Abstract
One major challenge in modeling Darcy flow in heterogeneous porous media is simulating the material interfaces accurately. To overcome this defect, the refraction law is fully introduced into the numerical manifold method (NMM) as an a posteriori condition. To achieve a better accuracy of the Darcy velocity and continuous nodal velocity, a high-order weight function with a continuous nodal gradient is adopted. NMM is an advanced method with two independent cover systems, which can easily solve both continuous and discontinuous problems in a unified form. Moreover, a regular mathematical mesh, independent of the physical domain, is used in the NMM model. Compared to the conforming mesh of other numerical methods, it is more efficient and flexible. A number of numerical examples were simulated by the new NMM model, comparing the results with the original NMM model and the analytical solutions.
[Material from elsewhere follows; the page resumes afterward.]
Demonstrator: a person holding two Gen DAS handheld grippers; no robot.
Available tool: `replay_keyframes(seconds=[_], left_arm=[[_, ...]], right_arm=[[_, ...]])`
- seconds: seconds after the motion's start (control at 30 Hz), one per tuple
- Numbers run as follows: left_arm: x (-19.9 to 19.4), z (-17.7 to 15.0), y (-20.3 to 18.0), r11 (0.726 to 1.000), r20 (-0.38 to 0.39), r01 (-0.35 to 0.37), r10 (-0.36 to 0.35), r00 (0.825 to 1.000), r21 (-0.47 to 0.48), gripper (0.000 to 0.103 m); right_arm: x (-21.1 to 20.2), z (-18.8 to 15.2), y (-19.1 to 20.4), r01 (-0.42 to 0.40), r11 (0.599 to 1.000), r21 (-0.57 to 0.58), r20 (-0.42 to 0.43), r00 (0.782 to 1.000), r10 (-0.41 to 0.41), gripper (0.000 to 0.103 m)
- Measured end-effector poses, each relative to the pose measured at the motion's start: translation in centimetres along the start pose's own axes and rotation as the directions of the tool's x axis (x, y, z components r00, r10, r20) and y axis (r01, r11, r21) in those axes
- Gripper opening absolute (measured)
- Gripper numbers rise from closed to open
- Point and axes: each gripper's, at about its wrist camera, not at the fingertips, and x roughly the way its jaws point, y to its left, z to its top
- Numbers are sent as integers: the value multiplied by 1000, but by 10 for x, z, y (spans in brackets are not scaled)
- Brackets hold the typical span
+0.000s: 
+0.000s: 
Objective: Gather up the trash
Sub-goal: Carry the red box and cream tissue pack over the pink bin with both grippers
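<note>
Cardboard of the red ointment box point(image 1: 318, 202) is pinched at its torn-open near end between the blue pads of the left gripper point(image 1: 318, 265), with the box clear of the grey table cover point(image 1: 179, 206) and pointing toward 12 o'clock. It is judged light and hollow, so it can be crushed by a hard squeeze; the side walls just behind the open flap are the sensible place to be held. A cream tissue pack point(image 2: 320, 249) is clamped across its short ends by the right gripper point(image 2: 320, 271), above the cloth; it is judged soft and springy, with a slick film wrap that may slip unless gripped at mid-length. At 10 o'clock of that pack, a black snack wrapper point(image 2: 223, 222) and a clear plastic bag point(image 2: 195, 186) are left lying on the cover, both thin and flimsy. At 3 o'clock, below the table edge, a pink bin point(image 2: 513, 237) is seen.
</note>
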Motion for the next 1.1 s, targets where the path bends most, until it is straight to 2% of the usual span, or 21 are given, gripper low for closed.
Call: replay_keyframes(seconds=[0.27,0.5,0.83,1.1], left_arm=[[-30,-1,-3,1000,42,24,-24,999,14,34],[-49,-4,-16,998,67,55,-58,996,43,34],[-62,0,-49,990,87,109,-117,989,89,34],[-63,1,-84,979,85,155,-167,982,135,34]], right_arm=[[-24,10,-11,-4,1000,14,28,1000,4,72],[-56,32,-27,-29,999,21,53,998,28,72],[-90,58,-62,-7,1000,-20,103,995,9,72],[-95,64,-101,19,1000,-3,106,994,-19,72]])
Thereby, it is proven that the proposed method is accurate, efficient, and robust for modeling Darcy flow in heterogeneous porous media, while the refraction law is satisfied rigorously.
Highlights
Heterogeneity is the natural property of the geologic structure in groundwater systems
We developed a high-order numerical manifold method (NMM) model for Darcy flow in heterogeneous porous media with a nodal-continuous weight function, as well as a local cover function derived by first order approximation of Taylor expansion
Due to the lack precision of measuring the velocity solution by ordinary methods, a new weight function with a continuous nodal gradient was adopted into the original NMM model
Summary
Heterogeneity is the natural property of the geologic structure in groundwater systems. The two major limitations of modeling Darcy flow in heterogeneous porous media by conventional numerical methods are as follows. The first way is using some post-processing techniques to improve the velocity solution after the hydraulic head is solved [8,9,10] These methods are efficient, as they can be modified from the original FEM approach. Xie et al [15] developed a domain decomposed finite element method for solving the Darcy velocity in heterogeneous porous media without iterations. Aiming to simulate Darcy flow in heterogeneous media, Hu et al [33,34,35] developed a continuous approach with jump functions and a discontinuous approach with Lagrange multipliers, by enforcing the continuity of normal flux across material interfaces, while the refraction law for tangential flux is ignored.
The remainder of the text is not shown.